Tally the lines of the entries in which the string "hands" occurs, and say only how many.
== Data extract ==
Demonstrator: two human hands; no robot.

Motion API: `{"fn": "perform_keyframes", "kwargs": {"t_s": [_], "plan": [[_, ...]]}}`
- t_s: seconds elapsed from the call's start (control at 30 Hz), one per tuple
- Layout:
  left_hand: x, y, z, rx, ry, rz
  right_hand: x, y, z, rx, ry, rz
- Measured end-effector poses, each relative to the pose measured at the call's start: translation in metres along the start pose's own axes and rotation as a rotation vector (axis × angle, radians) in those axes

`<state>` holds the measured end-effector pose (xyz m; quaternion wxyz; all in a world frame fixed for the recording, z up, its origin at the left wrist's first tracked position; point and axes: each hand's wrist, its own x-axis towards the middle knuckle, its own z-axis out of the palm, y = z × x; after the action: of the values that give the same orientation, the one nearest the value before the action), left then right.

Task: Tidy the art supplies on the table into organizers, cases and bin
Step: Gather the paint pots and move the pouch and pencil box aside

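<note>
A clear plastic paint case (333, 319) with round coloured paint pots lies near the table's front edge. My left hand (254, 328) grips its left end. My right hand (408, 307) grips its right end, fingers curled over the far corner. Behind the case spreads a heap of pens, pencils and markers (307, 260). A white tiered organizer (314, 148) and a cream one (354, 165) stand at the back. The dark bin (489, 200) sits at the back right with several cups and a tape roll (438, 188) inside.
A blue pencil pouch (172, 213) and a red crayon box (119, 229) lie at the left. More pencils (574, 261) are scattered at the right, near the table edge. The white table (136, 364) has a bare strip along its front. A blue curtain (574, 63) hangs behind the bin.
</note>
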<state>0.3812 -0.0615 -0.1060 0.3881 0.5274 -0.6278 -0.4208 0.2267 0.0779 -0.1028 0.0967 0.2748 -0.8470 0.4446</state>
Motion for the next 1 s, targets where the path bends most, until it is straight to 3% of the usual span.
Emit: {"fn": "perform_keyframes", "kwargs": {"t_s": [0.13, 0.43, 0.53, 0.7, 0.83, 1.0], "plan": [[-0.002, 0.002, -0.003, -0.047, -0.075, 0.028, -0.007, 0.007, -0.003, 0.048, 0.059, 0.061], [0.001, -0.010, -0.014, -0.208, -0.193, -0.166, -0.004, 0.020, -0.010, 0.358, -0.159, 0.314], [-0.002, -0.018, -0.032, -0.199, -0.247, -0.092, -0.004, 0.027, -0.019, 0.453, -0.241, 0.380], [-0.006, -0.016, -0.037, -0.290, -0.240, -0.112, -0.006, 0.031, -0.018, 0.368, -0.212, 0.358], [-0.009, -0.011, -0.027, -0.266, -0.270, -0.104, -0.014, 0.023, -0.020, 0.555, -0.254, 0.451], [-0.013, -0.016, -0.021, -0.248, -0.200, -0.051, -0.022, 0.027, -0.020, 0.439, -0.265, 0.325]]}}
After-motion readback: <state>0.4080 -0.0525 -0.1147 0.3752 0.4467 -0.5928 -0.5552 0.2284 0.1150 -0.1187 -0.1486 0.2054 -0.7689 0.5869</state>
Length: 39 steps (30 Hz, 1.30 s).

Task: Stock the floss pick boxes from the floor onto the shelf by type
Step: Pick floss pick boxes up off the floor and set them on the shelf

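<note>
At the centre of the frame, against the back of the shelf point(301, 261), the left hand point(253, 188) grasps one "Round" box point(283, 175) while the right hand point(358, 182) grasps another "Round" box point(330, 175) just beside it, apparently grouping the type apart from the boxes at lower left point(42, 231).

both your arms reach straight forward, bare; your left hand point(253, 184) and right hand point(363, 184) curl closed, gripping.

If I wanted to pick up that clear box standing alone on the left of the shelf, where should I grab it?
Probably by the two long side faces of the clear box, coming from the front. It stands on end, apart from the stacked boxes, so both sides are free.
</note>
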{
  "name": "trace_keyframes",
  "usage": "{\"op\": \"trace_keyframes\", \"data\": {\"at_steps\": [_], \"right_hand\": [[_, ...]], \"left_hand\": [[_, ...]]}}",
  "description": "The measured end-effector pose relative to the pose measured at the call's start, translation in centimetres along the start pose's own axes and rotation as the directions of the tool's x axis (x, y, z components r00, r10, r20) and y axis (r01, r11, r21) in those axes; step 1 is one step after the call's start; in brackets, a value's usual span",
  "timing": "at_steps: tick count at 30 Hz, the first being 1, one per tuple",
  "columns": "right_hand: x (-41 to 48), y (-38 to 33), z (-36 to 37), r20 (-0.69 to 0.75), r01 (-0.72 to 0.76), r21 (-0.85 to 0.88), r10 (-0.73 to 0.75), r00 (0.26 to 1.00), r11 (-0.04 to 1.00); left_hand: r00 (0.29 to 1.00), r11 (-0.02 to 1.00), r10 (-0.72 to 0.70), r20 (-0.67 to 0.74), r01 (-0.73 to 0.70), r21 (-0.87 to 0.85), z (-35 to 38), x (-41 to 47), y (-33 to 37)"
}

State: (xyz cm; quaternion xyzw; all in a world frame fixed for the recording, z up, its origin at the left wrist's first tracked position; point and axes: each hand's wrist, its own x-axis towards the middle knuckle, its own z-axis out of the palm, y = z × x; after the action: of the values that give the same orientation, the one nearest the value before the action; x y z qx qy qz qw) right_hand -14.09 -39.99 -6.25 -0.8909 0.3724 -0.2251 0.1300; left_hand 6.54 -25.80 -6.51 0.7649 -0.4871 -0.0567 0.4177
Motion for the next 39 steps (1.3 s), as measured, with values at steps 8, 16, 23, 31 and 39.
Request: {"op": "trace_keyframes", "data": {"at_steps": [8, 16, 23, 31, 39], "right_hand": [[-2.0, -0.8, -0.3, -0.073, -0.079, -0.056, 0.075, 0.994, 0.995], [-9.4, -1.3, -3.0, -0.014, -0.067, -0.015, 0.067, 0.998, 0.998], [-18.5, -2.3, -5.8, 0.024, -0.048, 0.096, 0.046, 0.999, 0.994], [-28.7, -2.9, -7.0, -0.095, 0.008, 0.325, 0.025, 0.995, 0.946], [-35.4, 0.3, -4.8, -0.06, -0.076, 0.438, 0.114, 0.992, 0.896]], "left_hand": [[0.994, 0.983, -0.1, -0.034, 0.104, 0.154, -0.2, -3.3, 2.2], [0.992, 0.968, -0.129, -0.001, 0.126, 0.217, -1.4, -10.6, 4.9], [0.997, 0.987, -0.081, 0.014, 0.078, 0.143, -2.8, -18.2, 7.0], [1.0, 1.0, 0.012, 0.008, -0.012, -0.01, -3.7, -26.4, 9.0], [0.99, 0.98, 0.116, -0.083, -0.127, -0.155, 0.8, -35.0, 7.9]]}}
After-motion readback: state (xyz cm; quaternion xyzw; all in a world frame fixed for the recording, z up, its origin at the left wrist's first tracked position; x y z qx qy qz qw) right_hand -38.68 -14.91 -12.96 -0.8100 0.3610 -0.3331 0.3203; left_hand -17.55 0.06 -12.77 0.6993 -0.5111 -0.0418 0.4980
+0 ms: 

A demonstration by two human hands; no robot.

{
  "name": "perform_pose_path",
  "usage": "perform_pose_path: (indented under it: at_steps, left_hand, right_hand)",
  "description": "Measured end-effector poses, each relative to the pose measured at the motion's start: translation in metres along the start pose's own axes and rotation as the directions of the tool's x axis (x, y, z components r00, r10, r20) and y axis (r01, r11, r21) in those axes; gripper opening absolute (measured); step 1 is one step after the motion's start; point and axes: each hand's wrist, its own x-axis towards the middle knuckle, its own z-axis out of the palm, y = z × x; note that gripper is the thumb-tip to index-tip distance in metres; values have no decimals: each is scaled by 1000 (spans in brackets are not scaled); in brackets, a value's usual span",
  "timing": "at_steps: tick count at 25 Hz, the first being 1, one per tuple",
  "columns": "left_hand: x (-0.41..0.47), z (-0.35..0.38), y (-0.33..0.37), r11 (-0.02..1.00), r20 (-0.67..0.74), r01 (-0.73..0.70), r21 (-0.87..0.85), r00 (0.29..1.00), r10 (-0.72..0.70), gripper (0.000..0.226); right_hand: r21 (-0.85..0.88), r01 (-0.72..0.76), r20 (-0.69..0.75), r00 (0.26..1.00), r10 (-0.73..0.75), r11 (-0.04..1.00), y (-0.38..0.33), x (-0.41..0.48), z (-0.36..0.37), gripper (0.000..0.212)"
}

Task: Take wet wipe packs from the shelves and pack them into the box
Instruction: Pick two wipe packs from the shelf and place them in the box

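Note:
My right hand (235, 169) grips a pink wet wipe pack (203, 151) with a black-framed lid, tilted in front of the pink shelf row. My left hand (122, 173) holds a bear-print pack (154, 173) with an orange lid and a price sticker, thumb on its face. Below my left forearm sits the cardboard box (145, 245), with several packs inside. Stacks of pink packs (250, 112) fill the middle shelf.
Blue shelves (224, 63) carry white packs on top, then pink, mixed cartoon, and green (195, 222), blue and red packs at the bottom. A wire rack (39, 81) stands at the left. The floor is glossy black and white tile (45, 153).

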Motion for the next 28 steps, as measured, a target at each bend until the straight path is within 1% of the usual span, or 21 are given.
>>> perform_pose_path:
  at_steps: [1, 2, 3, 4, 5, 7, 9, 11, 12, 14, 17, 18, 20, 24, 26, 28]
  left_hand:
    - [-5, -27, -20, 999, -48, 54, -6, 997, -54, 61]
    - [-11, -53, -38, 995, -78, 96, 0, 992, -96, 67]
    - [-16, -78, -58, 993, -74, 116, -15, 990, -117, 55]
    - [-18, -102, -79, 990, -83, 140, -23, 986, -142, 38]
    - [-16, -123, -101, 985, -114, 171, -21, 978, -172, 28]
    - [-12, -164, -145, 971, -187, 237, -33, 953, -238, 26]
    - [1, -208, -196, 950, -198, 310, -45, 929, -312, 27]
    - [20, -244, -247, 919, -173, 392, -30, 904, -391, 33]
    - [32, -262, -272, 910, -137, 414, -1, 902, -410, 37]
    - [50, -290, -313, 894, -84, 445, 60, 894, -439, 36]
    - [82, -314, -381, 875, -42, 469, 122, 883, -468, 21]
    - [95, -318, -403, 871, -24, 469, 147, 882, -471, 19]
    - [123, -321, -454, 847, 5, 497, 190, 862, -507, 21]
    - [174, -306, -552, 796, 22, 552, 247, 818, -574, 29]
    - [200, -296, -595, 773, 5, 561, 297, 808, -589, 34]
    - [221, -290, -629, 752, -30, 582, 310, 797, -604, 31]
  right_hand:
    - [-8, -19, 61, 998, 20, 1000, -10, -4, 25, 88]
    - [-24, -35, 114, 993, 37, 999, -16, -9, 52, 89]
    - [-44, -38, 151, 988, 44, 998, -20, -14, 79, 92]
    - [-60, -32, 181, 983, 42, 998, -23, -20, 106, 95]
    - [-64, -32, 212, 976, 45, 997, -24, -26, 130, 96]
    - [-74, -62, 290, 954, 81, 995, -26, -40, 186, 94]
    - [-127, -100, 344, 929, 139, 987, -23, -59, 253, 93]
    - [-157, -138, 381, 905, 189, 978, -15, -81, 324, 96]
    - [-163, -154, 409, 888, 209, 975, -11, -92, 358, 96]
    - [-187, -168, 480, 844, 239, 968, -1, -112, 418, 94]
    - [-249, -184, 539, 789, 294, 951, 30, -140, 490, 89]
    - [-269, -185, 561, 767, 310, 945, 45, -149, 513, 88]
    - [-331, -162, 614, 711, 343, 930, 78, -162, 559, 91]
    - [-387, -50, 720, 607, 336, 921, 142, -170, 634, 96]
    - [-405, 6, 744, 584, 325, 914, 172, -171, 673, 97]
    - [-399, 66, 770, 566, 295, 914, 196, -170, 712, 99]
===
**Result for this task**:
2